I miei critici, addolorati o sprezzanti, mentre tutto questo succedeva, avevano dei cretini “doveri”, come dicevo, da continuare a imporre: erano “doveri” vertenti la lotta per il progresso, il miglioramento, la liberalizzazione, la tolleranza, il collettivismo, ecc. Non si sono accorti che la degenerazione è avvenuta proprio attraverso una falsificazione dei loro valori. Ed ora essi hanno l’aria di essere soddisfatti! Di trovare che la società italiana è indubbiamente migliorata, cioè è divenuta più democratica, più tollerante, più moderna ecc. Non si accorgono della valanga di delitti che sommerge l’Italia: relegano questo fenomeno nella cronaca e ne rimuovono ogni valore. Non si accorgono che non c’è alcuna soluzione di continuità tra coloro che sono tecnicamente criminali e coloro che non lo sono: e che il modello di insolenza, disumanità, spietatezza è identico per l’intera massa dei giovani.
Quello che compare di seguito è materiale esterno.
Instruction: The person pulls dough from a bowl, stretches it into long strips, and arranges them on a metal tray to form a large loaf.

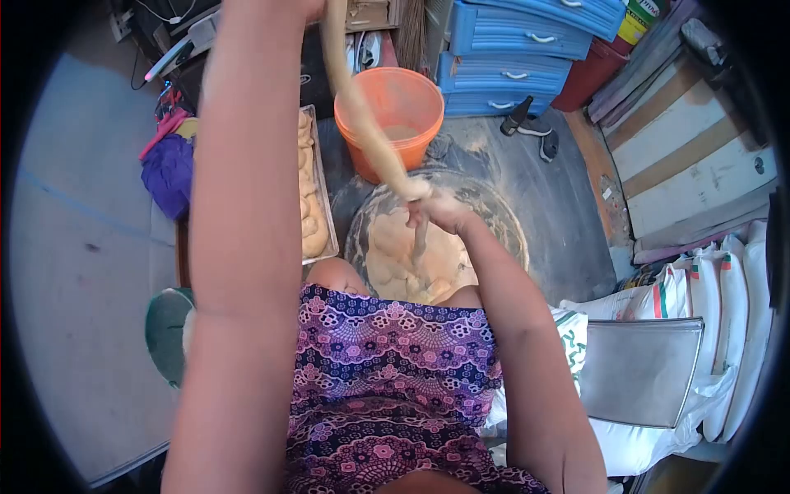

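A long, thick rope of pale dough (364, 115) is stretched slantwise between my two hands. My left arm is raised high, and only the edge of my left hand (311, 8) shows at the top of the view, against the rope's upper end; its fingers are cut off. My right hand (444, 212) is closed around the rope's lower end, above a wide round basin (520, 239). In the basin lies a large mass of dough (395, 243). Below my right fingers hangs a narrow greyish strip (420, 243) that I cannot make out.
An orange bucket (350, 136) stands beyond the basin. Left of it, partly behind my left arm, is a tray (332, 235) of shaped dough pieces. Blue drawers (514, 58) stand at the back, with shoes (535, 128) before them. White sacks (699, 305) and a metal sheet (642, 370) are at right.
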The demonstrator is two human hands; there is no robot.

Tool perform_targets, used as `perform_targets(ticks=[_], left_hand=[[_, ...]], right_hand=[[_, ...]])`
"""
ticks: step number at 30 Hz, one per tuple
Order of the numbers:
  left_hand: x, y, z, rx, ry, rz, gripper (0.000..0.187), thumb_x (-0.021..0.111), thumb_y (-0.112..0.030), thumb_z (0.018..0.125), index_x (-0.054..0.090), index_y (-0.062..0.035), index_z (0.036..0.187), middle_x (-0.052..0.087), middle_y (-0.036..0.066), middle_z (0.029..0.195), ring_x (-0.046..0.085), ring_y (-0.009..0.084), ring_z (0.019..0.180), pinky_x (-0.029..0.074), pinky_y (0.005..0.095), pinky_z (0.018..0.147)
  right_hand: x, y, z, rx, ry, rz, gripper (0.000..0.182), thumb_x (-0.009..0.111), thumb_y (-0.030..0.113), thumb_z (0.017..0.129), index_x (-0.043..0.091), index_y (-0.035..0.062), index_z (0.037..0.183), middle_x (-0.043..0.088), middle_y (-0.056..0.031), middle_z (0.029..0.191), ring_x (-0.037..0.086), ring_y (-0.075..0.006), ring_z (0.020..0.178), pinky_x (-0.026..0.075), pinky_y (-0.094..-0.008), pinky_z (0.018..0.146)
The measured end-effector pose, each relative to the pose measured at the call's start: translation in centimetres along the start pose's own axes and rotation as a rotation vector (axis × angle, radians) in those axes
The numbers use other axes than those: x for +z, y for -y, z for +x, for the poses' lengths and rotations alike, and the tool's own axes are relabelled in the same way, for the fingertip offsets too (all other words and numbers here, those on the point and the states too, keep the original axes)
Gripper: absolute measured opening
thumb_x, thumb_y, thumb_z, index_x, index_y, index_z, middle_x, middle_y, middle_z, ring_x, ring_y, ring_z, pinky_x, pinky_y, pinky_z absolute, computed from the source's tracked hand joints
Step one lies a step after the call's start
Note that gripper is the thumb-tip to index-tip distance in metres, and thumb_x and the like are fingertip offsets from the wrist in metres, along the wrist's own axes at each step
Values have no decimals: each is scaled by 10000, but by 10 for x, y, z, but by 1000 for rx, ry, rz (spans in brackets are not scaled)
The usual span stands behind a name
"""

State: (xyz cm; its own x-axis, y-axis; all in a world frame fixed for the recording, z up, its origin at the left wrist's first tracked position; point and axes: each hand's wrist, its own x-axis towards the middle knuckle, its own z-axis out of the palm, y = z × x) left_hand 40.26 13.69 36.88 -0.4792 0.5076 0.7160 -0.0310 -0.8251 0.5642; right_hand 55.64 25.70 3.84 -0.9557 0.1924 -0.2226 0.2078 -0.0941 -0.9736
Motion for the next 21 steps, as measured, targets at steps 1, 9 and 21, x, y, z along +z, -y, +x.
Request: perform_targets(ticks=[1, 9, 21], left_hand=[[-17, 8, -25, 19, 5, -3, 203, 589, -249, 872, 474, -83, 847, 485, 13, 680, 469, 79, 535, 401, 201, 453], [-47, 93, -148, -1244, 429, 329, 543, 521, -502, 863, 497, -21, 1113, 640, 124, 888, 560, 107, 527, 392, 193, 375], [65, 65, -15, -407, 79, -424, 328, 439, -314, 939, 499, 7, 965, 526, 31, 676, 543, 118, 564, 481, 227, 532]], right_hand=[[2, 26, -1, 31, -115, 336, 125, 558, 61, 791, 539, 42, 913, 549, -42, 678, 539, -159, 539, 478, -304, 535], [-5, 161, -58, -165, -219, 65, 388, 568, -29, 711, 460, 63, 1072, 554, -50, 735, 446, -69, 447, 361, -198, 392], [-40, -103, -57, -104, -448, -741, 326, 685, 198, 746, 553, 14, 981, 619, -176, 845, 604, -320, 761, 466, -413, 692]])
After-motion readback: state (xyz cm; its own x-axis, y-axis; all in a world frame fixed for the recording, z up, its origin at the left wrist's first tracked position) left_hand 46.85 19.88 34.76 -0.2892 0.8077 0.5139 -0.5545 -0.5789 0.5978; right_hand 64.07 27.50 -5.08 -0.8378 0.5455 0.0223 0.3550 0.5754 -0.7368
Non si accorgono che in Italia c’è addirittura il coprifuoco, che la notte è deserta e sinistra come nei più neri secoli del passato: ma questo non lo sperimentano, se ne stanno in casa (magari a gratificare di modernità la propria coscienza con l’aiuto della televisione). Non si accorgono che la televisione, e forse ancora peggio la scuola d’obbligo, hanno degradato tutti i giovani e i ragazzi a schizzinosi, complessati, razzisti borghesucci di seconda serie: ma considerano ciò una spiacevole congiuntura, che certamente si risolverà – quasi che un mutamento antropologico fosse reversibile. Non si accorgono che la liberalizzazione sessuale anziché dare leggerezza e felicità ai giovani e ai ragazzi, li ha resi infelici, chiusi, e di conseguenza stupidamente presuntuosi e aggressivi: ma di ciò addirittura non vogliono occuparsene, perché non gliene importa niente dei giovani e dei ragazzi.
Pier Paolo Pasolini "Ho abiurato la Trilogia della vita", 15 giugno 1975 pubblicata Domenica 9 novembre 1975 «Corriere della Sera» e poi raccolta nel volume di saggi intitolato "Lettere luterane", pubblicato da Garzanti nel 1976.